There are millions of Americans who rely on Social Security benefits as their primary source of income. With that being said, the Social Security Administration (SSA) is raising the Full Retirement Age (FRA) in 2026. This is the age at which beneficiaries can claim 100% of their benefits.
For all those who were born in 1960 or later, the FRA is now 67 years old. This simply means that born in 1960 will only qualify for their full benefits in 2027. As the years went by, life expectancies began to increase and raising the retirement age will support this and maintain the financial stability of the Social Security program.
Claiming Benefits and Before FRA
Indeed you can start collecting benefits at the age of 62 years, however, since you claim before reaching FRA, your benefits will be permanently reduced by approximately 30%.
Unfortunately, the reality of the new FRA is that those born in 1960 will now have to wait two extra years to claim the same amount of benefits that their older colleagues have received, and if you don’t wait, you find yourself with reduced benefits.
Who Will Be Affected By This Change?
The FRA increase will affect those born between 1960 and 1964 (Baby Boomers) and there after individuals born between 1965 and 1980 (Gen X).
It can be noted that many people in these age groups may not be prepared for retirement. As Baby Boomers begin to reach 65, they don’t seem to have sufficient savings. There are millions of Americans who depend on Social Security for a major portion of their retirement income.
Even though the raise in FRA gives retirees more time to plan ahead, this doesn’t necessarily mean that they will have more, especially in a time where the cost of living is constantly increasing.
The Struggles of Savings
Experts note that Gen X began their careers with stagnant wages and their income hasn’t necessarily kept up with the rising costs of expenses. This generation is stuck with student loans and home mortgages, and this makes it difficult for them to put money aside and wait longer to claim 100% of their Social Security benefits.
The higher age is a signal that retirement planning is no longer a passive exercise. For those born in 1960 or later, longevity must be planned, and financial moves must be calculated to ensure that your lifetime benefit isn’t diminished simply because the government moved the goalposts.
Make Sure You Plan Ahead
The FRA is locked in for 2026 and now it’s time for future retirees to be proactive. Make sure you make the most out of your Social Security benefit. Be strategic with your planning.

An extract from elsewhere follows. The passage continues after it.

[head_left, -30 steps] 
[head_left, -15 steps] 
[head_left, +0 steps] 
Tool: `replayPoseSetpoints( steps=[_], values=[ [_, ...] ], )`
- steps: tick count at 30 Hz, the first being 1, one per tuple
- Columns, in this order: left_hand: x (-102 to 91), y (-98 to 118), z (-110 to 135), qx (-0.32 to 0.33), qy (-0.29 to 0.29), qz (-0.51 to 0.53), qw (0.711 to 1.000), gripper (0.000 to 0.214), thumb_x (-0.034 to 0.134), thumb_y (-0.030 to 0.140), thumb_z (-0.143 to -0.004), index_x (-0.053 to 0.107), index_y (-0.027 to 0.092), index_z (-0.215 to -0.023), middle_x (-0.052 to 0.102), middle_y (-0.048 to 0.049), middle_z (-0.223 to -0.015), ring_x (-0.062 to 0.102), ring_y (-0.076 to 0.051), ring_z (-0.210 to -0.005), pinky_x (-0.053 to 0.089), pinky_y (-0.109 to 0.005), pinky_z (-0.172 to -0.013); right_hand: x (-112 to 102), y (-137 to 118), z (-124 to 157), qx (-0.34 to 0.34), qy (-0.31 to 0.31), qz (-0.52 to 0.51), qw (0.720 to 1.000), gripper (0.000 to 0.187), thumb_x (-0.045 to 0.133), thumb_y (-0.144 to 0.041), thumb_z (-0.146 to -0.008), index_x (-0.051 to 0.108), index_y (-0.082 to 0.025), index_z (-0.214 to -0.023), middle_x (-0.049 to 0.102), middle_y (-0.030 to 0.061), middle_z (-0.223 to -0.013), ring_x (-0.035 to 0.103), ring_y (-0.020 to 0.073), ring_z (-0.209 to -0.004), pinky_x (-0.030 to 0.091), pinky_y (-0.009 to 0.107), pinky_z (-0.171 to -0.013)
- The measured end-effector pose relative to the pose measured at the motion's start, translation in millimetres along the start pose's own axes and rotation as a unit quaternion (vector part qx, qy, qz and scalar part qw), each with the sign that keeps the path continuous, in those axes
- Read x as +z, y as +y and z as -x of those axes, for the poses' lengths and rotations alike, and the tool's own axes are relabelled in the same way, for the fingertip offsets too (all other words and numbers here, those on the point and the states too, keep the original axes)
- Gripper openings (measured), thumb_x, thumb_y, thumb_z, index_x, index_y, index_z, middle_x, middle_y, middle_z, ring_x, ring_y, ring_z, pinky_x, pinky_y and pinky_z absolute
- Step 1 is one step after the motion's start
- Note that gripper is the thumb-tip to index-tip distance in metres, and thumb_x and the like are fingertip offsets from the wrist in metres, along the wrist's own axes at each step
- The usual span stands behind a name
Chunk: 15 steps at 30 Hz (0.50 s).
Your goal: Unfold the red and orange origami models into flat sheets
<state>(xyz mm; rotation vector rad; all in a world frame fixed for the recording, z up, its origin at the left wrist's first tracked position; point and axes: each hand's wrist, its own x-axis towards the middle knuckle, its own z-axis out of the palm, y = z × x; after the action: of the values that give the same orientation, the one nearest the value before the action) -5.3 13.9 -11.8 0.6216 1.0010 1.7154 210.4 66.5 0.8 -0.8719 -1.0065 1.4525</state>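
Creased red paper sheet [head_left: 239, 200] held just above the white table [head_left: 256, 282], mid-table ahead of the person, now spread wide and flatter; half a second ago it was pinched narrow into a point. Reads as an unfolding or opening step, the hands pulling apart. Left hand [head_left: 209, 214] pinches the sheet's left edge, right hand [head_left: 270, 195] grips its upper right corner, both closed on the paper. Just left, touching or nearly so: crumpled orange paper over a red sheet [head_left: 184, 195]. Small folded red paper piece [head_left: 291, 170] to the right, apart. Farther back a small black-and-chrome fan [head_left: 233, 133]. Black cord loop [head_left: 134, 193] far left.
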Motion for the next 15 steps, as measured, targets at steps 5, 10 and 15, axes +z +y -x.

- Create an online Social Security account and make use of the online calculator tools. Use the calculator to determine what your benefit will look like if you claim at different year. This will give you an understanding of how much you need to save or how long you need to work.
- If you plan to retire before FRA, make sure you have sufficient savings to fund your lifestyle, as early retirement will permanently reduce your Social Security benefits. Make sure you budget accordingly especially for medical bills.
- If possible, wait until FRA or at least until age 70 to claim benefits. This will ensure that you get the maximum out of your benefits. This is important for all those living on fixed incomes and rely on Social Security as their primary source of income.
As Social Security continues to undergo changes, beneficiaries must keep themselves informed and follow verified updates from the official SSA website. If need be, consult with a financial advisor to assist with planning.